The physicians at Arizona Oncology want to encourage everyone to continue getting their regular screenings during these unprecedented times. Delaying important routine exams, such as mammograms, colonoscopies and lung screenings, can increase the chance of the cancer spreading to other organs. The fact remains, most cancer is treatable if detected early.

“The impact of early screenings goes far beyond cancer detection,” said Dr. Lyndsay Willmott, Gynecologic Oncologist at Arizona Oncology. “It’s an important chance to discuss and evaluate your risks and make any adjustments that can help minimize your chances of developing cancer.”
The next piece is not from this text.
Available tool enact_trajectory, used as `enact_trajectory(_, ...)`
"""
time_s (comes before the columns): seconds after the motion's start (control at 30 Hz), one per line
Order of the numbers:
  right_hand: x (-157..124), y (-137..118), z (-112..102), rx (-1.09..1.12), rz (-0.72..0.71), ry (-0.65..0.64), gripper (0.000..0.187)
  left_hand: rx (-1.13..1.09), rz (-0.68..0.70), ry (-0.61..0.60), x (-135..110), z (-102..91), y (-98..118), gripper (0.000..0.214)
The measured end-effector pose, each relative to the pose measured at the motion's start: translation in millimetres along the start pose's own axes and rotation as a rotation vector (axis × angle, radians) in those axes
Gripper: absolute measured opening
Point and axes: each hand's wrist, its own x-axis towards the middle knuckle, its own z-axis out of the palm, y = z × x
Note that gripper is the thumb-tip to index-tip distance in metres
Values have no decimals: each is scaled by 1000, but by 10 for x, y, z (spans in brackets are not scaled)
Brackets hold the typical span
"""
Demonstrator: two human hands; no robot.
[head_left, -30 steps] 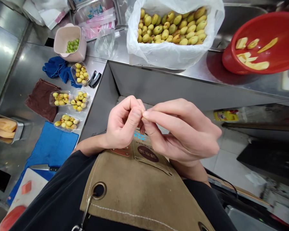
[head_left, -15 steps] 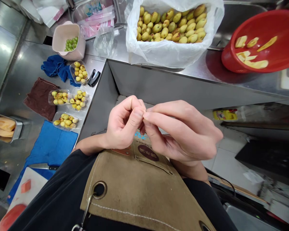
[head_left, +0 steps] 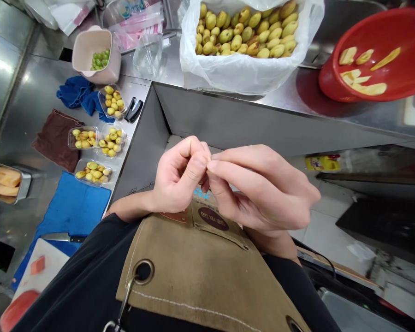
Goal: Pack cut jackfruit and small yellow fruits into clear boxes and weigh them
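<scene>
Shifted slightly upward in the view since the earlier frame, the steel counter and everything on it are seen, while the hands are held in nearly the same place. The left hand (head_left: 175, 177) is curled, and the right hand (head_left: 263, 188) is extended across to meet it, with the fingertips (head_left: 209, 165) of both pressed together in a pinch. Whatever is pinched there, if anything, is hidden by the fingers (too small to tell). Both hands are held above a tan canvas apron (head_left: 197, 267), not touching the counter.

Beyond them, yellow fruit (head_left: 244, 32) is heaped in a white plastic bag (head_left: 235, 78), and pale slices are lying in a red basin (head_left: 335, 83). To the left, four clear punnets of the yellow fruit (head_left: 93, 171) are set out beside a blue towel (head_left: 76, 203) and a brown towel (head_left: 55, 140). Green grapes are held in a pale pink cup (head_left: 105, 69). A kitchen knife (head_left: 60, 237) is laid near a white cutting board (head_left: 44, 281).
</scene>
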Motion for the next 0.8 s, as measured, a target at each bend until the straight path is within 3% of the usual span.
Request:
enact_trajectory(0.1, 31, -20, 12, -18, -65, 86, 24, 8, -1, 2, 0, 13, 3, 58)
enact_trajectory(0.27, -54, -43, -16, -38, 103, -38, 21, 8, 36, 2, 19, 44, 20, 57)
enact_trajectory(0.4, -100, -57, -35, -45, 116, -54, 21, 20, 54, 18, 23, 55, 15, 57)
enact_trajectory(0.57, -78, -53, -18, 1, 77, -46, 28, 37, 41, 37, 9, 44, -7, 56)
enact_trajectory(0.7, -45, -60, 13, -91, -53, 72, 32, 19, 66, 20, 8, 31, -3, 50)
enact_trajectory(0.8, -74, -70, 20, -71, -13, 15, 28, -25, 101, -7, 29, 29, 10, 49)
For some, restrictions and fears during the COVID-19 pandemic may have caused delays in these important screenings. In a study published in May 2020, Epic Health Research Network found that preventive cancer screenings in the United States abruptly dropped 86% (colon) and 94% (breast and cervical) following the declaration of the COVID-19 national emergency. Although the number of cancer screenings has recently begun to rise, they have not yet reached previously expected levels.1

Types of Cancer Screening Tests

Most screening tests are specific to certain types of cancer. Your screening recommendations exam will depend on your risk factors, which includes personal and family history, smoking habits, and lifestyle.

Some of the recommended exams include:

  • Mammography
  • Human papillomavirus (HPV) testing
  • Pap test
  • Colonoscopy
  • Low-dose CT scan
  • Skin cancer examination

Patients who are high-risk or have symptoms of concern should contact their doctor immediately about available cancer screenings and diagnostic tests.

In addition, our physicians recommend that patients get screened if they have previously canceled or postponed testing or treatment, are overdue for their screening, or have a family history of cancer and other high-risk factors.